Work instruction: Work through the data below and state how many lines contain "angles", giving that number alone.

Information supplied:
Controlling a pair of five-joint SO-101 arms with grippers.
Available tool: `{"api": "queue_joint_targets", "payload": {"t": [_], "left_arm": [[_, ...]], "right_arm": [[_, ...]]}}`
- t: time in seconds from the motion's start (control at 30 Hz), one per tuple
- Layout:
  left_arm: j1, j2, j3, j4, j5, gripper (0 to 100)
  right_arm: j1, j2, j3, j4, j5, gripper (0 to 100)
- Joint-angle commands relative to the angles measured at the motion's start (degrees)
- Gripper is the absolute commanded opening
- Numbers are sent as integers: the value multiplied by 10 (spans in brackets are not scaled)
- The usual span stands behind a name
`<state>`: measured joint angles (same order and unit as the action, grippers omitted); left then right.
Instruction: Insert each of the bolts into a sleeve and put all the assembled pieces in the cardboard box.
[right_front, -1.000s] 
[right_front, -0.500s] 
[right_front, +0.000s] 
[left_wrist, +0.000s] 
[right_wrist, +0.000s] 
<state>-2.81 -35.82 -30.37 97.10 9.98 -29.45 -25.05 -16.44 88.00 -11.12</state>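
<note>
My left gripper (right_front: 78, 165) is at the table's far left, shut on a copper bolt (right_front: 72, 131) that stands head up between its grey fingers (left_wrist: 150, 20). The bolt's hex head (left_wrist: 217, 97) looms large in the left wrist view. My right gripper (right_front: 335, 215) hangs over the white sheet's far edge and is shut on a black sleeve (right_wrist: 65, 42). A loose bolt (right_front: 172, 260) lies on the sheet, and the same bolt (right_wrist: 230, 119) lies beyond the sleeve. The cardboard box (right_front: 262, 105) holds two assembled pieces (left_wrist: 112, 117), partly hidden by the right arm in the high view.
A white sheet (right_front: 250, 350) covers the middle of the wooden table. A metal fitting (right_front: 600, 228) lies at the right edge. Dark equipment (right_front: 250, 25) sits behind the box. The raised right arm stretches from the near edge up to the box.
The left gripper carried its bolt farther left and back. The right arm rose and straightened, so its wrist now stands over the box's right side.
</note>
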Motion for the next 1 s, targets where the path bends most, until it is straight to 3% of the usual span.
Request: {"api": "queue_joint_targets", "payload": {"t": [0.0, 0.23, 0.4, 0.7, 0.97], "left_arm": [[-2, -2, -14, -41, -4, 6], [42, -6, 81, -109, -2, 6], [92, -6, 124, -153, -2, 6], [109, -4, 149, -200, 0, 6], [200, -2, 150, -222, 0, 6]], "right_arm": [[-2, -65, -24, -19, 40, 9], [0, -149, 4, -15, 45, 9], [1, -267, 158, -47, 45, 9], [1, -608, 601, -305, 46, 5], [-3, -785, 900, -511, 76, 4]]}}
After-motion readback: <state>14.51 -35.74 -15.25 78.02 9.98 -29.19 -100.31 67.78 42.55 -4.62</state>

Reply to the task: 2